Он выглядит обиженным, отталкивает меня в сторону и морщит нос.
– Ты меня в чем-то обвиняешь? – бормочет он.
– Я думаю, что у тебя может быть какая-то информация. Они считают, что он кого-то похитил.
– Я таким не занимаюсь, – раздраженно отвечает он и поправляет толстую цепочку на шее. – Что ты вообще обо мне знаешь?
На книжной полке за его спиной лежит сумка «Луи Виттон», под ней я вижу что-то очень напоминающее пистолет. Наши взгляды встречаются, он кладет руку на сумку.
– Мне не нравится, что ты приходишь сюда и обвиняешь меня во всяком дерьме, – говорит он внезапно прорезавшимся голосом.
Я отступаю назад.
– Я не имела в виду ничего такого. Я просто волнуюсь о Дани.
– Во что там вляпался твой брат – не моя проблема, – продолжает он возбужденно, размахивая руками. Его предплечья испещрены сетью пульсирующих вен, под кожей проступают сосуды.
Я прижимаю к груди бумажный пакет. Сердце бьется так сильно, что отдается в висках. Успею ли я убежать, если он достанет пистолет?
– Конечно нет.
Я не отвожу взгляда от его руки и спрашиваю саму себя, что я вообще здесь делаю. Зачем я сюда пришла? Неужели я правда думала, что Джексон мне поможет? И тут что-то происходит, из угла дивана слышится странное бормотание. Мы оба поворачиваемся, и в темноте я замечаю, как что-то движется.
Джексон явно удивлен, но через несколько секунд он подходит к дивану и сдергивает темное покрывало. Под ним лежит светловолосая девушка, волосы собраны в хвост, на ней белый бюстгальтер и короткие джинсовые шорты. Она дергается и кашляет открытым ртом.
– Детка, – говорит Джексон. – Как ты?
– Черт, – говорит она и хрипло хихикает: – Что. За. Дрянь.
Она пытается встать, но сразу же падает обратно на диван, продолжая хихикать.
Я решаю воспользоваться шансом и иду к двери, но Джексон догоняет меня. Теперь он выглядит не таким наглым и смотрит на меня грустными глазами.
– Очень жаль твоего брата, но если он сбежал, то на это есть причина. Он не хотел, чтобы ты вмешивалась в это.
– Вмешивалась во что?
Он теребит свою золотую цепочку.
– Ладно, – говорит он наконец. – Несколько недель назад Дани звонил мне.
– Что? Зачем?
– Он хотел купить пистолет. Но с тех пор я больше ничего от него не слышал.

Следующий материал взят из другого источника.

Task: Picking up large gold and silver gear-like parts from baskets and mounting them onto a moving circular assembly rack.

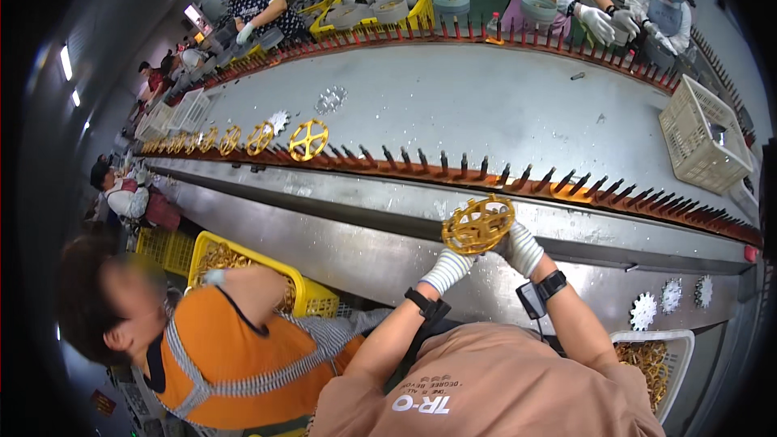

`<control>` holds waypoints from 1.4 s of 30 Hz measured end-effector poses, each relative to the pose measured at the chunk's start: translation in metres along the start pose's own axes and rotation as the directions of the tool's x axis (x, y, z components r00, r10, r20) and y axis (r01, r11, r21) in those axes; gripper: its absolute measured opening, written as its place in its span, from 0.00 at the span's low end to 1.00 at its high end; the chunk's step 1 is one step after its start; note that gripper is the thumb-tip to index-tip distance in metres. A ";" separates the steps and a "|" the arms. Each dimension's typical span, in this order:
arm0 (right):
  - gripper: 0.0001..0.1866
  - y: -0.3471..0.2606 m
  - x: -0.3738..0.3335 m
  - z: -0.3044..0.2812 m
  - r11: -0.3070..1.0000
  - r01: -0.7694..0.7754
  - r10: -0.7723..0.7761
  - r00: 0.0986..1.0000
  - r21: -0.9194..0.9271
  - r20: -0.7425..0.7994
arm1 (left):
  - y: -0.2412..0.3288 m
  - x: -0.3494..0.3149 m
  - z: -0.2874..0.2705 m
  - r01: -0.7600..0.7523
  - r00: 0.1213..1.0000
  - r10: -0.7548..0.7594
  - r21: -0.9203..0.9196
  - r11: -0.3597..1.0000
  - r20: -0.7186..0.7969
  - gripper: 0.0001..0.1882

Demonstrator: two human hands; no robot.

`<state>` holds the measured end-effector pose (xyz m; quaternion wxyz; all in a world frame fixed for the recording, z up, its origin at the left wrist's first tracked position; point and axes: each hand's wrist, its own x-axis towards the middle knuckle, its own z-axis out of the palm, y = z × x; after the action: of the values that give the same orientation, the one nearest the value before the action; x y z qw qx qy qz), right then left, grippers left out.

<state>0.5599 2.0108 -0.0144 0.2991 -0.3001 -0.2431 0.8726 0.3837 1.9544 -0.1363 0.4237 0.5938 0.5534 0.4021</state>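
Note:
Both hands wear white striped gloves. My left hand (447, 270) and my right hand (524, 249) grip a gold spoked wheel (479, 224) with a notched rim from below and the right side. It is tilted above the near steel ledge; whether it is one piece or two stacked, I cannot tell. My fingers are partly hidden behind it. Just beyond runs a rail of upright dark pegs (444, 165). Similar gold wheels (308, 140) stand on the rail's pegs toward the left.
Silver toothed discs (643, 311) lie at the right; others are on the grey table (486, 97). A white bin (682, 356) of gold parts is beside me. At left, a person in orange (235, 340) is near a yellow crate (324, 303). Several people work across the table.

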 end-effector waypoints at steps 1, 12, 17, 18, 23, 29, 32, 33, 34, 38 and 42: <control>0.22 0.001 0.002 0.002 0.992 -0.022 0.023 1.000 0.124 -0.010 | 0.000 0.003 -0.002 -0.218 0.951 0.301 0.542 0.812 -0.068 0.22; 0.40 -0.041 -0.002 -0.011 0.847 0.235 -0.322 0.941 -0.477 -0.108 | 0.098 0.031 -0.022 0.113 0.993 -0.046 0.783 0.612 -0.107 0.12; 0.17 -0.041 -0.018 -0.038 0.869 0.255 -0.420 0.834 -0.425 -0.358 | 0.082 0.022 -0.001 0.071 0.997 -0.037 0.676 0.733 -0.066 0.13; 0.15 -0.038 -0.029 -0.040 0.841 0.313 -0.486 0.796 -0.441 -0.361 | 0.091 0.025 0.002 0.066 0.998 -0.056 0.692 0.719 -0.037 0.13; 0.17 -0.042 -0.047 -0.057 0.850 0.327 -0.214 0.931 0.413 -0.297 | 0.072 0.040 0.021 0.164 0.950 -0.309 -0.773 0.613 -0.044 0.13; 0.12 -0.078 -0.079 -0.089 0.856 0.313 -0.331 0.943 0.411 -0.031 | 0.007 0.022 0.026 0.083 0.996 -0.086 -0.252 0.964 -0.003 0.13; 0.14 -0.081 -0.116 -0.079 0.930 0.272 -0.352 0.849 -0.246 -0.394 | 0.049 0.026 0.023 0.047 0.999 -0.044 0.163 0.986 -0.020 0.15; 0.13 -0.062 -0.117 -0.114 0.870 0.194 -0.390 0.835 -0.454 -0.389 | 0.054 0.025 0.028 0.100 0.995 -0.101 -0.199 0.975 0.006 0.15; 0.13 -0.052 -0.119 -0.122 0.779 0.109 -0.436 0.801 -0.617 -0.409 | 0.058 0.025 0.033 0.153 0.987 -0.151 -0.532 0.833 0.048 0.15; 0.16 -0.049 -0.120 -0.083 0.492 0.001 -0.416 0.879 -0.870 -0.235 | 0.079 -0.002 0.081 0.211 0.977 -0.143 -0.647 0.733 0.157 0.20; 0.25 -0.060 -0.095 -0.073 0.692 0.137 -0.277 0.957 -0.709 -0.085 | 0.087 0.000 0.092 0.272 0.954 -0.284 -0.688 0.673 0.099 0.20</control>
<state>0.6921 2.0074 0.0066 0.2822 -0.4407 -0.5565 0.6453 0.4984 1.9462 -0.0829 0.6667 0.2972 0.4489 0.5154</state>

Меня шатает, я чуть не падаю, зацепившись за край ковра. Я не могу поверить в то, что только что услышала. Дани спрашивал у Джексона, где купить оружие!
– Клянусь жизнью, это все, что я знаю, – говорит Джексон и крестом складывает руки на груди.

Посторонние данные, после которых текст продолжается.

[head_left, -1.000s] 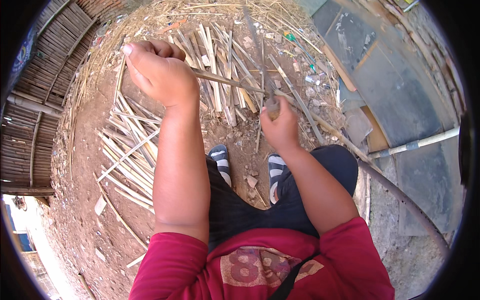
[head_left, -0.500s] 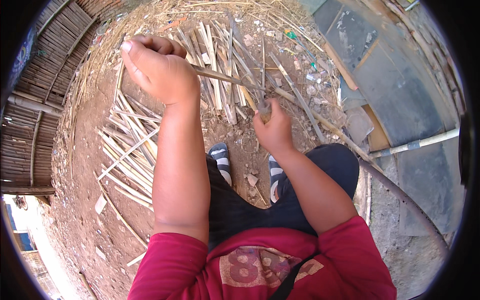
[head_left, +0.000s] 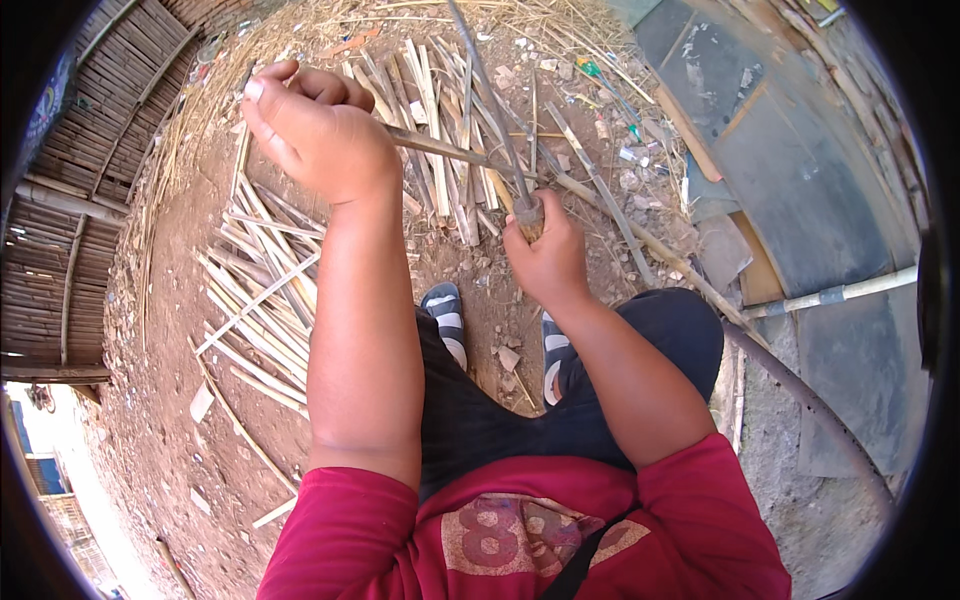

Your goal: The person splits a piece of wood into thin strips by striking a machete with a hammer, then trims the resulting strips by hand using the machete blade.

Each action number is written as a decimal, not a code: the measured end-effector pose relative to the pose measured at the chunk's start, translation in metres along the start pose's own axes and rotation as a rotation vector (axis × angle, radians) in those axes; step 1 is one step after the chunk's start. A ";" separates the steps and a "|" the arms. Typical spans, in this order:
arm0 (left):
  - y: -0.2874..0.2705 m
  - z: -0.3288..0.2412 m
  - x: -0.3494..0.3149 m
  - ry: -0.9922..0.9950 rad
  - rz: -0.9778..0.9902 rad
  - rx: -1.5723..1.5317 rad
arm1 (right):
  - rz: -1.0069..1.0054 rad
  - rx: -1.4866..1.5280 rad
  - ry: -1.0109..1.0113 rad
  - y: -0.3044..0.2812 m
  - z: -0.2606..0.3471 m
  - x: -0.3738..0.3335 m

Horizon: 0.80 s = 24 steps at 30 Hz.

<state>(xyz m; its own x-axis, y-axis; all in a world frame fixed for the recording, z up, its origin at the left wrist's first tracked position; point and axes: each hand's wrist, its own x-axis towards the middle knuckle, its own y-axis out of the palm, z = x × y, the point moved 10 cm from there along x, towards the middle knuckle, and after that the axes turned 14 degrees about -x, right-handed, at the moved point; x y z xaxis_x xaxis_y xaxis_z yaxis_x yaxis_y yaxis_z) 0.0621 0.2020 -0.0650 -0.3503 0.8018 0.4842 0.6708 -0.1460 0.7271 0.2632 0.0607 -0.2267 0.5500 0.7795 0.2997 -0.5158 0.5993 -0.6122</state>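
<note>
My left hand (head_left: 325, 135) is raised at the upper left, its fingers curled round a bamboo strip (head_left: 440, 148). From behind the wrist, the strip runs right and slightly down; the part inside the grip is hidden. My right hand (head_left: 548, 255) is closed on the short wooden handle of a long-bladed knife (head_left: 490, 95). Its narrow dark blade points away and to the left, crossing the strip near the strip's right end. Whether blade and strip touch, I cannot tell.
Split bamboo strips lie in one pile (head_left: 430, 130) ahead and another pile (head_left: 255, 280) at left. A long bamboo pole (head_left: 640, 235) slants across the ground at right, near dark sheets (head_left: 800, 190). A woven bamboo wall (head_left: 60, 270) stands at far left; my sandalled feet (head_left: 445, 320) are below.
The knife blade, smeared by motion earlier, now shows sharply. Both hands stay in nearly the same places, and the strip remains in the left hand.
</note>
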 end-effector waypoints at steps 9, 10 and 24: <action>0.004 0.004 -0.004 -0.004 0.001 -0.003 | 0.423 -0.279 0.321 0.053 -0.072 -0.009; -0.002 0.008 -0.002 -0.023 -0.037 -0.013 | 0.336 -0.245 0.331 0.043 -0.070 -0.008; 0.007 0.010 -0.008 -0.069 0.000 -0.024 | 0.286 -0.321 0.260 0.055 -0.078 -0.008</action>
<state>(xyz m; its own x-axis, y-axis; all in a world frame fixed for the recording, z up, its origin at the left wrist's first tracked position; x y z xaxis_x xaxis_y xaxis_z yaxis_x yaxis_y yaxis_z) 0.0761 0.2002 -0.0687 -0.3034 0.8398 0.4503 0.6547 -0.1597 0.7389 0.2819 0.0737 -0.3201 0.5823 0.8090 -0.0800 -0.4644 0.2503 -0.8495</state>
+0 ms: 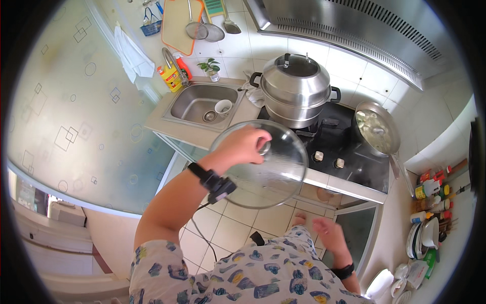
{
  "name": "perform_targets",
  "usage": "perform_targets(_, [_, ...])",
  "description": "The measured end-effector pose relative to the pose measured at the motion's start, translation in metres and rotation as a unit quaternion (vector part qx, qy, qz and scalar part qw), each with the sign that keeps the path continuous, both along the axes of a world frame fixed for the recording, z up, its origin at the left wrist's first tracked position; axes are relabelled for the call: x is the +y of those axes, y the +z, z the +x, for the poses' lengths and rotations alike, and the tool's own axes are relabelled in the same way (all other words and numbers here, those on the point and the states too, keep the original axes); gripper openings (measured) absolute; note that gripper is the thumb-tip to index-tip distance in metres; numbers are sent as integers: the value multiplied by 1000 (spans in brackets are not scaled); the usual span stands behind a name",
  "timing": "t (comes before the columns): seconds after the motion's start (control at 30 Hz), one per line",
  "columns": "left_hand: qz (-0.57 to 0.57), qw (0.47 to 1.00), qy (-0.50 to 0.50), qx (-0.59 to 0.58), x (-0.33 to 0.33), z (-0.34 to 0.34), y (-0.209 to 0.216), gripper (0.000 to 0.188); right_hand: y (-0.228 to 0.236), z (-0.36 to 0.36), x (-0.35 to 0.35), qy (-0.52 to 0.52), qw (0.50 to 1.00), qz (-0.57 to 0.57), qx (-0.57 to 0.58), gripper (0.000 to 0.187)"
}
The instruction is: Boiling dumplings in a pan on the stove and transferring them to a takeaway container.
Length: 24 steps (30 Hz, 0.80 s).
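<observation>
My left hand (243, 144) grips the knob of a round glass lid (276, 177) with a metal rim. The lid is in front of the counter edge, over the floor, and its glass looks wet or fogged. On the right burner sits an uncovered frying pan (374, 129) holding pale pieces of food, its handle pointing toward me. My right hand (331, 234) hangs low by my side, holding nothing, with its fingers loosely apart. A large silver steamer pot (296, 91) with its domed lid on stands on the left burner.
Left of the black gas stove (349, 162) is a steel sink (190, 106) with a white cup (223, 107) inside. Bottles and jars (433, 195) line the right side, with stacked plates (415, 240) nearer. A range hood (349, 30) overhangs the stove.
</observation>
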<state>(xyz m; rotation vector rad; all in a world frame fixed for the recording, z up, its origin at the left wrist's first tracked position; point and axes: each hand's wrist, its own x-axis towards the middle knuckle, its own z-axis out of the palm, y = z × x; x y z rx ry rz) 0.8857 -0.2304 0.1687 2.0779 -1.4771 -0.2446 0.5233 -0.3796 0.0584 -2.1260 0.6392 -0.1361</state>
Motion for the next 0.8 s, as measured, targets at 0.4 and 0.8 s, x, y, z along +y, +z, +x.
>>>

Я пытаюсь открыть дверь. Вообще-то мне стоило бы задать еще несколько вопросов, но сейчас я больше всего хочу поскорее убраться отсюда.
– Верю, – отвечаю я. – Если узнаешь еще что-нибудь, найди меня на «Фейсбуке». Лидия Симович.

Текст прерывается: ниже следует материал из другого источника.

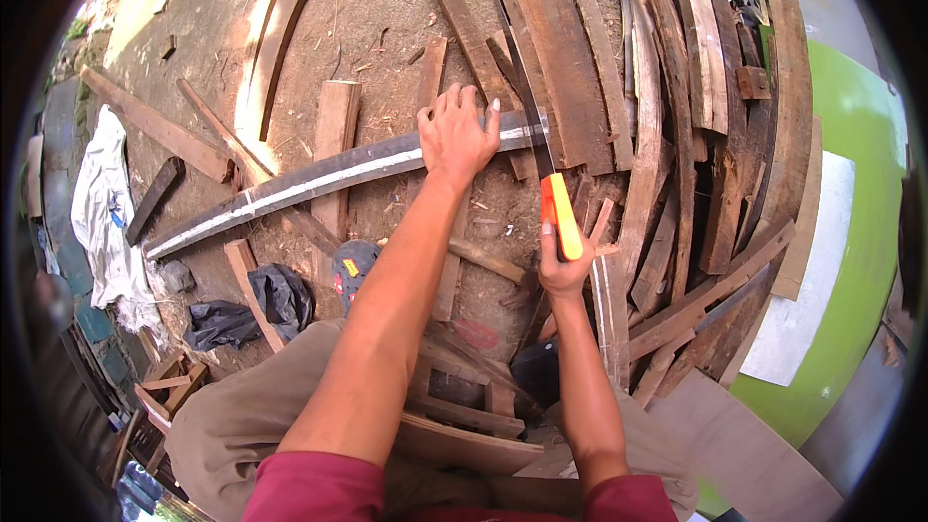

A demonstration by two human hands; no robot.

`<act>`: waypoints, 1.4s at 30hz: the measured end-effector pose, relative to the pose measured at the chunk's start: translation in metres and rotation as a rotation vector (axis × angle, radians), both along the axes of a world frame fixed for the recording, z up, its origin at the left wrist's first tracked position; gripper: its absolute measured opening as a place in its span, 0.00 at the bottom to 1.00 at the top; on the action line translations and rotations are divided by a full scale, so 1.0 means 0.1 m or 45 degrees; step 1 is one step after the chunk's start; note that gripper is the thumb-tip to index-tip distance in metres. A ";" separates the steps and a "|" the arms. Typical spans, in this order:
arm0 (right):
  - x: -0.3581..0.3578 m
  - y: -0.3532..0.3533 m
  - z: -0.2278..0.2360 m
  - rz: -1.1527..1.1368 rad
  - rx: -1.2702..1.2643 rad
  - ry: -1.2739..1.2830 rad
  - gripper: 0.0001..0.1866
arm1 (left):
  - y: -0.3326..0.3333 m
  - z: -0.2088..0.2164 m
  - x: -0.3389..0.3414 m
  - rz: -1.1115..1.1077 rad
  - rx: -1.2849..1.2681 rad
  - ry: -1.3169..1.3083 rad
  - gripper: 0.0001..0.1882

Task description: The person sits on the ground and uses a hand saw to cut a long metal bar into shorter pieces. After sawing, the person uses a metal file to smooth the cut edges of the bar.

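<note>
A long dark wooden beam (329, 174) with a white stripe along its side lies across other pieces of wood, bowed by the lens. My left hand (458, 135) presses down on it toward its right end, fingers bent over the far edge. In my right hand (563, 266) is the orange and yellow handle of a handsaw (561, 213). The saw's long thin blade points away from me and crosses the beam close to its right end, just right of my left hand. Whether its teeth have cut into the wood cannot be made out.
Several old planks (556, 48) are stacked ahead and to the right. Short wood pieces (333, 126) lie beneath the beam on the dirt ground. A white cloth (104, 198) and black plastic (280, 300) lie at left. A shoe (356, 266) shows beside my left forearm; a green panel (841, 135) is far right.
</note>
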State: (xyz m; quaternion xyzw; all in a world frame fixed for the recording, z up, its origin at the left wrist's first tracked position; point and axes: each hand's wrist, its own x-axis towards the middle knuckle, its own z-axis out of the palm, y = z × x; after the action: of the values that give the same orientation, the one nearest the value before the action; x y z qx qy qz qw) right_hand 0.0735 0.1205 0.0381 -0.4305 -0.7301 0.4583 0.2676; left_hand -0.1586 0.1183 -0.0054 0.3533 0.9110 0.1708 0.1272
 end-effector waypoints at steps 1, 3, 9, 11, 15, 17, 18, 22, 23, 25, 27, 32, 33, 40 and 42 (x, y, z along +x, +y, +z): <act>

Открыв дверь, я бросаюсь вниз по лестнице. Внизу я сталкиваюсь с двумя молоденькими девушками, они держатся за руки. Несмотря на то что сегодня среда, они празднично одеты, на веках сверкающие тени, они спешат в квартиру Джексона. Одна из них немного похожа на Линнею Арвидссон, и я понимаю, что почти ничего не знаю об этой женщине. Откуда полиции известно, что она не валяется без чувств на диване в какой-нибудь темной квартире? Но тут я вспоминаю про пистолет, который Дани хотел купить, и мой мир рушится снова.